2. Features for class 1

This input receives the feature vector for the first class.

  • Type identifier : Feature vector (0x17341935, 0x152ff448)

3. Features for class 2

This input receives the feature vector for the second class.

  • Type identifier : Feature vector (0x17341935, 0x152ff448)


1. Train-completed Flag

The stimulation OVTK_StimulationId_TrainCompleted is raised on this output when the classifier trainer has finished its job.

  • Type identifier : Stimulations (0x6f752dd0, 0x082a321e)


The number of settings of this box can vary depending on the classification algorithm you choose. Such algorithm could have specific input OpenViBE::Kernel::IParameter objects (see OpenViBE::Kernel::IAlgorithmProxy for details). If the type of those parameters is simple enough to be handled in the GUI, then additional settings will be added to this box. After switching a strategy or a classifier, you will have to close and re-open the settings configuration dialog to see the parameters of the new classifier. Supported parameter types are : Integers, Floats, Enumerations, Booleans. The documentation for those parameters can not be done in this page because it is impossible to know at this time what classifier thus what hyper parameters you will have available. This will depend on the classification algorihtms that are be implemented in OpenViBE.

1. Train trigger

The stimulation that triggers the training process and save the learned classifier to disk.

  • Type identifier : Stimulation (0x2c132d6e, 0x44ab0d97)
  • Default value : [ OVTK_StimulationId_Train ]

2. Filename to save configuration to

This setting points to the configuration file where to save the result of the training for later online use. This configuration file is used by the Classifier processor box. Its syntax depends on the selected algorithm.

  • Type identifier : Filename (0x330306dd, 0x74a95f98)
  • Default value : [ ${Path_UserData}/my-classifier.xml ]

3. Multiclass strategy to apply

This setting is the strategy to use. You can choose any registered OVTK_TypeId_ClassificationStrategy strategy you want.

  • Type identifier : Classification strategy (0xbe9eba5c, 0xa8415d37)
  • Default value : [ Native ]

4. Class 1 label

This is the stimulation to send when the classifier algorithm detects a class-1 feature vector

  • Type identifier : Stimulation (0x2c132d6e, 0x44ab0d97)
  • Default value : [ OVTK_StimulationId_Label_01 ]

5. Class 2 label

This is the stimulation to send when the classifier algorithm detects a class-2 feature vector

  • Type identifier : Stimulation (0x2c132d6e, 0x44ab0d97)
  • Default value : [ OVTK_StimulationId_Label_02 ]

6. Algorithm to use

This setting is the classifier to use. You can choose any registered OVTK_TypeId_ClassifierAlgorithm algorithm you want.

  • Type identifier : Classification algorithm (0xd765a736, 0xed708c65)
  • Default value : [ Linear Discrimimant Analysis (LDA) ]

7. Number of partitions for k-fold cross-validation test

  • Type identifier : Integer (0x007deef9, 0x2f3e95c6)
  • Default value : [ 10 ]

8. Balance classes

  • Type identifier : Boolean (0x2cdb2f0b, 0x12f231ea)
  • Default value : [ false ]


This box is used in BCI pipelines in order to classify cerebral activity states.
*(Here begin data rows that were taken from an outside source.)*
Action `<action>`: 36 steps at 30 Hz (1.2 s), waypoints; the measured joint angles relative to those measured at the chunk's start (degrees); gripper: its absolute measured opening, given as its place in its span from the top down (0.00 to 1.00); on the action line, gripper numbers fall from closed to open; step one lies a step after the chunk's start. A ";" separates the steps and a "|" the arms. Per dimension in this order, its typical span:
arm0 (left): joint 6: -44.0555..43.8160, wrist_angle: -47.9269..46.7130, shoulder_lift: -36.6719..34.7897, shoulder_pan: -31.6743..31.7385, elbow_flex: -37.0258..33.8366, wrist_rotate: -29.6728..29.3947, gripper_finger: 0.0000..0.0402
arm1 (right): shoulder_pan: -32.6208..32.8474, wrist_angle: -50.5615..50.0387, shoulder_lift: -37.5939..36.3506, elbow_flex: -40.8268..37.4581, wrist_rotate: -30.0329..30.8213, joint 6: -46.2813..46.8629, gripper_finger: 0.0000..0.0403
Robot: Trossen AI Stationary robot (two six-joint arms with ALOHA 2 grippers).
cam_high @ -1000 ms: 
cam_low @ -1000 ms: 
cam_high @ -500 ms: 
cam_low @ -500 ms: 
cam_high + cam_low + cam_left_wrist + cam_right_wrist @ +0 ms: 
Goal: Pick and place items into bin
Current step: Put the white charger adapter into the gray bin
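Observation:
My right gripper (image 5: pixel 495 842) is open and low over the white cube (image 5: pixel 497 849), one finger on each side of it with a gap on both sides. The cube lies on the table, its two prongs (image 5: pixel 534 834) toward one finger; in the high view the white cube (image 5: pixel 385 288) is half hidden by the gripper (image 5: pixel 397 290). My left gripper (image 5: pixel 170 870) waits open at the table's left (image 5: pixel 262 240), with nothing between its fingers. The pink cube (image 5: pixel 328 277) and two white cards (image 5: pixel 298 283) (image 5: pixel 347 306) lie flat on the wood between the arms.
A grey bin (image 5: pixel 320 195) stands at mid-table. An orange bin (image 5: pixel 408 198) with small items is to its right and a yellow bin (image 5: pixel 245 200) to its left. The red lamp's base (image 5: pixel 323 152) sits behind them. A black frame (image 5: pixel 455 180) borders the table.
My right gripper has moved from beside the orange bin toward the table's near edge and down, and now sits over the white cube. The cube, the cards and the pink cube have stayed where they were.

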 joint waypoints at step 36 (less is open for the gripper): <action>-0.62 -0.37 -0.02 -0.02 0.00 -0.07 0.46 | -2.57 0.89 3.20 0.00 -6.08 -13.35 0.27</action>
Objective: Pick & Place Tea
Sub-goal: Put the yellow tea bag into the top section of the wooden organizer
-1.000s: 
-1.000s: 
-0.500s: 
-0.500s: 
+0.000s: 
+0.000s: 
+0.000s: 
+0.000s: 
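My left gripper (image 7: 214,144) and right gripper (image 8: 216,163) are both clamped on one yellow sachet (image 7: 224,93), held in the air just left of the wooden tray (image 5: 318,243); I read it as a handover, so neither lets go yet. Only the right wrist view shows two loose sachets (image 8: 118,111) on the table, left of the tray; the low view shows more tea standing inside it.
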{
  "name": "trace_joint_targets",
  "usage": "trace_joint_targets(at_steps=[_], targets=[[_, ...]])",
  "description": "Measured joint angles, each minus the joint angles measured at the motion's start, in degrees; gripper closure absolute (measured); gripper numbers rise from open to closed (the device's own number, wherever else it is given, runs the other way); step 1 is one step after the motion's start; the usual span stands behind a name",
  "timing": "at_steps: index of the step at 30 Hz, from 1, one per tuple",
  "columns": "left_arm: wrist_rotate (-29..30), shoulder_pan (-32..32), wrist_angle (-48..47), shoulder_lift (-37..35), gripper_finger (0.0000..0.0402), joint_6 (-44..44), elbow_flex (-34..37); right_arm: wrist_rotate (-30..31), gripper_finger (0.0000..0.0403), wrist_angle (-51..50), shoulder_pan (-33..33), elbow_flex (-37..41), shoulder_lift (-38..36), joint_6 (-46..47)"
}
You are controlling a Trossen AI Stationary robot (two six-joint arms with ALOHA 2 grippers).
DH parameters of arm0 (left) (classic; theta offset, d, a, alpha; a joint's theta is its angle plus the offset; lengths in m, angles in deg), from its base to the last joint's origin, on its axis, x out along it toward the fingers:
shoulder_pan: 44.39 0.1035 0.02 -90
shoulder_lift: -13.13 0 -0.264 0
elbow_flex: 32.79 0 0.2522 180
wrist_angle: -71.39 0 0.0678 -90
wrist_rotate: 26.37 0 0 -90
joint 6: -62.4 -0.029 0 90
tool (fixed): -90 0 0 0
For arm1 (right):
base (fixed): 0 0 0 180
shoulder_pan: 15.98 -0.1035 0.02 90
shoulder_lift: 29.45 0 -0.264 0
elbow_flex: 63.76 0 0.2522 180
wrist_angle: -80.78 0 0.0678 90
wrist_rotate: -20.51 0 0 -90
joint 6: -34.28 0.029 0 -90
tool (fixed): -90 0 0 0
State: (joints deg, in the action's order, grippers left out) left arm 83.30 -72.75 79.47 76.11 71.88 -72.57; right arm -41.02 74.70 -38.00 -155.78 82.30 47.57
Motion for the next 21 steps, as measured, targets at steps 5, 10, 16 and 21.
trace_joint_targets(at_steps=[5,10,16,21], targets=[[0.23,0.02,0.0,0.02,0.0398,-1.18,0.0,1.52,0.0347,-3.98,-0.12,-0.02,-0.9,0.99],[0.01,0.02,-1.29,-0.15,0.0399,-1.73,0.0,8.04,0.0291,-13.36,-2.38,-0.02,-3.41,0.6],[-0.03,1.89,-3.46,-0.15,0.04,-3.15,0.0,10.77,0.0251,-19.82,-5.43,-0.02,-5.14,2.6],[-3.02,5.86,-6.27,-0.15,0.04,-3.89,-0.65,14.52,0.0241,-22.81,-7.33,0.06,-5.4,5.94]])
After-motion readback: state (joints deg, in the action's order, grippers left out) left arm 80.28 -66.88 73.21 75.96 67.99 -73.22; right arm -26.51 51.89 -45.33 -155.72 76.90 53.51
For a detailed scenario using this box and its associated Classifier processor, please see the motor imagary BCI scenario in the sample scenarios. An even more simple tutorial with artificial data is available in the box-tutorials/ folder.


The box supports various multiclass strategies and classifiers as plugins.

Available strategy:
Strategy refers to how feature vectors are routed to one or more classifiers, which possibly can handle only 2 classes themselves.
Use the classifier training algorithm without a pairwise strategy. All the data is passed to a single classifier trainer.
One Vs All
Use a pairwise strategy which consists of training each class against all the others, creating n classifiers for n classes.
One vs One
Use a airwise strategy which trains one classifier for each pair of classes. Then we use a decision startegy to extract the most likely class. There are three differents decision strategy:
  • Voting: method based on a simple majority voting process
  • HT: method described in: Hastie, Trevor Tibshirani, Robert. Classification by pairwise coupling. The Annals of Statistics 26 (1998), no. 2, 451–471
  • PKPD: method describe in: Price, S. Knerr, L. Personnaz, and G. Dreyfus. Pairwise neural network classifiers with probabilistic outputs. In G. Tesauro, D. Touretzky, and T. Leen (eds.) Advances in Neural Information Processing Systems 7 (NIPS-94), pp. 1109-1116. MIT Press, 1995. You cannot use every algorithm with every decision strategy, but the interface will restain the choice according to your selection.
Available classifiers:
Support Vector Machine (SVM)
A well-known classifier supporting non-linear classification via kernels. The implementation is based on LIBSVM 2.91, which is included in the OpenViBE source tree. The parameters exposed in the GUI correspond to LIBSVM parameters. For more information on LIBSVM, see here.
This algorithm provides only probabilities.
Linear Discriminant Analysis (LDA)
A simple and fast linear classifier. For description, see any major textbook on Machine Learning or Statistics (e.g. Duda, Hart & Stork, or Hastie, Tibshirani & Friedman). This algorithm can be used with a regularized covariance matrix according to a method proposed by Ledoit & Wolf: "A Well-Conditioned Estimator for Large-Dimensional Covariance Matrices", 2004. The Linear Discriminant Analysis has the following options.
  • Use shrinkage: Use a classic or a regularized covariance matrix.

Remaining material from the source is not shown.